**Problem details**
Hand back all of the records exactly as they read.

**Data for analysis**
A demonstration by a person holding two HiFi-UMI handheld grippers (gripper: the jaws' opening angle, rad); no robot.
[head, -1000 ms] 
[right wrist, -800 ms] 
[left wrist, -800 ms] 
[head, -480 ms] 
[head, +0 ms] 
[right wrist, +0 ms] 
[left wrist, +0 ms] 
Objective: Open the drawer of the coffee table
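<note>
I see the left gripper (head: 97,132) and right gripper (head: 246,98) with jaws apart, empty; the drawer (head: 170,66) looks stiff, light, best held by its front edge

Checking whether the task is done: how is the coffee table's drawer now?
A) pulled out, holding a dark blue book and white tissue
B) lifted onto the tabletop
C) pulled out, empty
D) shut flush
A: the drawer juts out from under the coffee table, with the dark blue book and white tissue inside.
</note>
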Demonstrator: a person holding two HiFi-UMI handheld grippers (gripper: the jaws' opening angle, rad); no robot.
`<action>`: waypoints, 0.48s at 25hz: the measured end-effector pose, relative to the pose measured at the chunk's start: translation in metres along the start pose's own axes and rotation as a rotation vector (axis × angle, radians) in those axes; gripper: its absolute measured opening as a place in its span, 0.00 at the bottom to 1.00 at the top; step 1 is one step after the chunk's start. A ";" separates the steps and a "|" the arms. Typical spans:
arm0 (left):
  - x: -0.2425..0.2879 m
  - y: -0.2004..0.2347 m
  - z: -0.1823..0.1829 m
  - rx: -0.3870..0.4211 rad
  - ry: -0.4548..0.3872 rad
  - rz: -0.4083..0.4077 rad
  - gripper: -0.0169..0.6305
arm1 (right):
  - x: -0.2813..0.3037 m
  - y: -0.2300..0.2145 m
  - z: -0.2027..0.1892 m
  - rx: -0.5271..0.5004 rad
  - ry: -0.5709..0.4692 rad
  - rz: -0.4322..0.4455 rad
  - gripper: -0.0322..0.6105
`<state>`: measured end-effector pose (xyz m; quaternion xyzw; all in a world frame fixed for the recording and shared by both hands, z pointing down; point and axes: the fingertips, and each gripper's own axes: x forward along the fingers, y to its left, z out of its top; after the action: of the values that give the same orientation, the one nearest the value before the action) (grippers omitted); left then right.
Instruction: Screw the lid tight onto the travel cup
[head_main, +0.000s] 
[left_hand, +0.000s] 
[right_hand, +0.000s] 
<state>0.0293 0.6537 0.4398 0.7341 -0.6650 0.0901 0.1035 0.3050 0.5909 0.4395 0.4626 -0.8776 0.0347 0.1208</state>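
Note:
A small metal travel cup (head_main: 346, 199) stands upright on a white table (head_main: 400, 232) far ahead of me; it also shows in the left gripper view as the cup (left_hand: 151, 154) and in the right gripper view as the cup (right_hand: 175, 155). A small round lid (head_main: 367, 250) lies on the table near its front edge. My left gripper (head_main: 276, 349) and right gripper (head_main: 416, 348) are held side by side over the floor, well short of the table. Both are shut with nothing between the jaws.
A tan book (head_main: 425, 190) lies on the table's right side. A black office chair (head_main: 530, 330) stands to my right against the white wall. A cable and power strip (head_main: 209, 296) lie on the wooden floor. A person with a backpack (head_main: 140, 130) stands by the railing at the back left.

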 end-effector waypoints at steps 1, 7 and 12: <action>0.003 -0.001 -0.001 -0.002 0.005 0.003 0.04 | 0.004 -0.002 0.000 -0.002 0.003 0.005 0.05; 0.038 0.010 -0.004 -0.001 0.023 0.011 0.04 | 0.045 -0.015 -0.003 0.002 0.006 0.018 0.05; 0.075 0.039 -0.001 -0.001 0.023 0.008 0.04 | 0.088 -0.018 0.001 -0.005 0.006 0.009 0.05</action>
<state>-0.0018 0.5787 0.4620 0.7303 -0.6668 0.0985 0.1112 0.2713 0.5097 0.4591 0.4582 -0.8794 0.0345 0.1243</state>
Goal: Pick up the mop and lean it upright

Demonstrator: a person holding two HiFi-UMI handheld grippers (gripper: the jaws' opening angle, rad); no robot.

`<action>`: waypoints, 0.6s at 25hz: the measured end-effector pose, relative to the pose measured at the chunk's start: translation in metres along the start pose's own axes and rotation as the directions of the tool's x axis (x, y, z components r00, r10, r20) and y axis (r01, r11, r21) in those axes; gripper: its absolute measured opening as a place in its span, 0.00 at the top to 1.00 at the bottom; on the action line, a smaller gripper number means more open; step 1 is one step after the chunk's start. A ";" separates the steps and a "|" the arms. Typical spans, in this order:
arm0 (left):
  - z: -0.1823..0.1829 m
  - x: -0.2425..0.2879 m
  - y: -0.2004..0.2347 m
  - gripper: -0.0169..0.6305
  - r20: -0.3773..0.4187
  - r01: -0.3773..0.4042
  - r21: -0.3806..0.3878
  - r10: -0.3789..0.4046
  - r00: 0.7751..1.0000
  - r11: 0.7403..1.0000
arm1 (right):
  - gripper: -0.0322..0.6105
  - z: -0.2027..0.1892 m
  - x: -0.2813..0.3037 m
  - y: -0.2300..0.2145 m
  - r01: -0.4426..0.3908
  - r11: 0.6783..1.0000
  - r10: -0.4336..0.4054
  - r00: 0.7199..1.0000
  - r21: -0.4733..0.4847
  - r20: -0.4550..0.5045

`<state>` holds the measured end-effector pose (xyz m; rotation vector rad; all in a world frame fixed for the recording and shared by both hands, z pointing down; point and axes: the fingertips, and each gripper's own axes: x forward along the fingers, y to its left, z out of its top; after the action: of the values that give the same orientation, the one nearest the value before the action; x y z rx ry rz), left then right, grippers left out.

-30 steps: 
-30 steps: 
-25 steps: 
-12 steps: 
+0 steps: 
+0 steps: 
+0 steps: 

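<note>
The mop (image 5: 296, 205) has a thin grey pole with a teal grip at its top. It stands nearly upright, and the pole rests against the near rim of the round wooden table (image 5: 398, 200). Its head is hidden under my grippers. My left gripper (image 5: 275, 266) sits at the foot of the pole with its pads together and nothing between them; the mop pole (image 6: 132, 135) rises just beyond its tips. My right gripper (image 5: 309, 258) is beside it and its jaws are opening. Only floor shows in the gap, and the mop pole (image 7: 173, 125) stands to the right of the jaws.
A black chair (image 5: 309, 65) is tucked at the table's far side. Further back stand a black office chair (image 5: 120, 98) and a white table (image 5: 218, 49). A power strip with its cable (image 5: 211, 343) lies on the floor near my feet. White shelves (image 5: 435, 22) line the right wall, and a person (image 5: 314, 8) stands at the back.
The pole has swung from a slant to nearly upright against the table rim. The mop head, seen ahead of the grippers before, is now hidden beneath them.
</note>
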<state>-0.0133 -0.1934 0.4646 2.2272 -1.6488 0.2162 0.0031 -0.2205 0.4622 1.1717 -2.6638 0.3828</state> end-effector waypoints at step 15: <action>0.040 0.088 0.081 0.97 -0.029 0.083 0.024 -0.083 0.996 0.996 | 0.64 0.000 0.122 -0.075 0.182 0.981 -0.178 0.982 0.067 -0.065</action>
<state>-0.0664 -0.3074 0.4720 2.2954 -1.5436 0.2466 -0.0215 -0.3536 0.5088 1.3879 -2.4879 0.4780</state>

**Written response**
A demonstration by a person holding two HiFi-UMI handheld grippers (gripper: the jaws' opening angle, rad); no robot.
[head, -1000 ms] 
[right wrist, -800 ms] 
[left wrist, -800 ms] 
[head, -480 ms] 
[head, +0 ms] 
[right wrist, +0 ms] 
[left wrist, +0 ms] 
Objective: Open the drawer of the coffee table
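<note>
I see the left gripper (head: 97,132) and right gripper (head: 246,98) with jaws apart, empty; the drawer (head: 170,66) looks stiff, light, best held by its front edge

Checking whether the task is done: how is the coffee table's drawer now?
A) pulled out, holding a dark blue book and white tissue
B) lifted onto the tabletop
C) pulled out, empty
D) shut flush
A: the drawer juts out from under the coffee table, with the dark blue book and white tissue inside.
</note>
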Demonstrator: a person holding two HiFi-UMI handheld grippers (gripper: the jaws' opening angle, rad); no robot.
`<action>`: waypoints, 0.48s at 25hz: the measured end-effector pose, relative to the pose measured at the chunk's start: translation in metres along the start pose's own axes and rotation as a rotation vector (axis × angle, radians) in those axes; gripper: its absolute measured opening as a place in its span, 0.00 at the bottom to 1.00 at the top; step 1 is one step after the chunk's start. A ";" separates the steps and a "|" the arms. Typical spans:
arm0 (left):
  - x: -0.2425..0.2879 m
  - y: -0.2004..0.2347 m
  - z: -0.1823..0.1829 m
  - rx: -0.3870..0.4211 rad
  - ry: -0.4548..0.3872 rad
  - rz: -0.4083..0.4077 rad
  - gripper: -0.0169..0.6305
arm1 (right):
  - x: -0.2813..0.3037 m
  - y: -0.2300..0.2145 m
  - z: -0.2027..0.1892 m
  - rx: -0.5271..0.5004 rad
  - ry: -0.5709..0.4692 rad
  - rz: -0.4322..0.4455 rad
  - gripper: -0.0322..0.6105
`<state>`: measured end-effector pose (xyz m; quaternion xyzw; all in a world frame fixed for the recording and shared by both hands, z pointing down; point and axes: the fingertips, and each gripper's own axes: x forward along the fingers, y to its left, z out of its top; after the action: of the values that give the same orientation, the one nearest the value before the action) (grippers omitted); left then right.
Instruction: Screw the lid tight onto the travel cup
[head_main, +0.000s] 
[left_hand, +0.000s] 
[right_hand, +0.000s] 
<state>0.0293 0.6537 0.4398 0.7341 -0.6650 0.0901 0.1035 0.3050 0.5909 0.4395 0.4626 -0.8776 0.0347 0.1208</state>
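Note:
A small metal travel cup (head_main: 346, 199) stands upright on a white table (head_main: 400, 232) far ahead of me; it also shows in the left gripper view as the cup (left_hand: 151, 154) and in the right gripper view as the cup (right_hand: 175, 155). A small round lid (head_main: 367, 250) lies on the table near its front edge. My left gripper (head_main: 276, 349) and right gripper (head_main: 416, 348) are held side by side over the floor, well short of the table. Both are shut with nothing between the jaws.
A tan book (head_main: 425, 190) lies on the table's right side. A black office chair (head_main: 530, 330) stands to my right against the white wall. A cable and power strip (head_main: 209, 296) lie on the wooden floor. A person with a backpack (head_main: 140, 130) stands by the railing at the back left.
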
 end-effector waypoints at steps 1, 7 and 12: <action>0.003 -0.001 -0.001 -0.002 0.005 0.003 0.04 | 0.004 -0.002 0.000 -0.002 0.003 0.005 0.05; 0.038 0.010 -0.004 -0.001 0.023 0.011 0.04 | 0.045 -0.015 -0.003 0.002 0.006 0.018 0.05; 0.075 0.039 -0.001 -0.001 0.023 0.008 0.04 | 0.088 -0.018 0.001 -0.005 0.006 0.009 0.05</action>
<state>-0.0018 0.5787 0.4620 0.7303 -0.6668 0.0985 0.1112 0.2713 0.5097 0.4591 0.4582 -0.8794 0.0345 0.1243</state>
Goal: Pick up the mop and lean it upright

Demonstrator: a person holding two HiFi-UMI handheld grippers (gripper: the jaws' opening angle, rad); no robot.

`<action>`: waypoints, 0.6s at 25hz: the measured end-effector pose, relative to the pose measured at the chunk's start: translation in metres along the start pose's own axes and rotation as the directions of the tool's x axis (x, y, z components r00, r10, r20) and y axis (r01, r11, r21) in those axes; gripper: its absolute measured opening as a place in its span, 0.00 at the top to 1.00 at the bottom; on the action line, a smaller gripper number means more open; step 1 is one step after the chunk's start. A ";" separates the steps and a "|" the arms. Typical spans, in this order:
arm0 (left):
  - z: -0.1823..0.1829 m
  - x: -0.2425..0.2879 m
  - y: -0.2004..0.2347 m
  - gripper: -0.0169..0.6305
  - r20: -0.3773..0.4187
  - r01: -0.3773..0.4042
  - r21: -0.3806..0.3878
  - r10: -0.3789..0.4046
  - r00: 0.7751..1.0000
  - r11: 0.7403..1.0000
arm1 (right):
  - gripper: -0.0322..0.6105
  - z: -0.2027..0.1892 m
  - x: -0.2813..0.3037 m
  - y: -0.2300..0.2145 m
  - r01: -0.4426..0.3908
  - r11: 0.6783..1.0000
  - r10: -0.4336..0.4054
  - r00: 0.7199..1.0000
  - r21: -0.4733..0.4847
  - r20: -0.4550..0.5045

`<state>` holds the measured end-effector pose (xyz m; rotation vector rad; all in a world frame fixed for the recording and shared by both hands, z pointing down; point and axes: the fingertips, and each gripper's own axes: x forward along the fingers, y to its left, z out of its top; after the action: of the values that give the same orientation, the one nearest the value before the action; x y z rx ry rz), left then right, grippers left out.

-30 steps: 
-30 steps: 
-25 steps: 
-12 steps: 
+0 steps: 
+0 steps: 
+0 steps: 

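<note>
The mop (image 5: 296, 205) has a thin grey pole with a teal grip at its top. It stands nearly upright, and the pole rests against the near rim of the round wooden table (image 5: 398, 200). Its head is hidden under my grippers. My left gripper (image 5: 275, 266) sits at the foot of the pole with its pads together and nothing between them; the mop pole (image 6: 132, 135) rises just beyond its tips. My right gripper (image 5: 309, 258) is beside it and its jaws are opening. Only floor shows in the gap, and the mop pole (image 7: 173, 125) stands to the right of the jaws.
A black chair (image 5: 309, 65) is tucked at the table's far side. Further back stand a black office chair (image 5: 120, 98) and a white table (image 5: 218, 49). A power strip with its cable (image 5: 211, 343) lies on the floor near my feet. White shelves (image 5: 435, 22) line the right wall, and a person (image 5: 314, 8) stands at the back.
The pole has swung from a slant to nearly upright against the table rim. The mop head, seen ahead of the grippers before, is now hidden beneath them.
</note>
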<state>-0.0133 -0.1934 0.4646 2.2272 -1.6488 0.2162 0.0031 -0.2205 0.4622 1.1717 -2.6638 0.3828</state> end-effector waypoints at step 15: <action>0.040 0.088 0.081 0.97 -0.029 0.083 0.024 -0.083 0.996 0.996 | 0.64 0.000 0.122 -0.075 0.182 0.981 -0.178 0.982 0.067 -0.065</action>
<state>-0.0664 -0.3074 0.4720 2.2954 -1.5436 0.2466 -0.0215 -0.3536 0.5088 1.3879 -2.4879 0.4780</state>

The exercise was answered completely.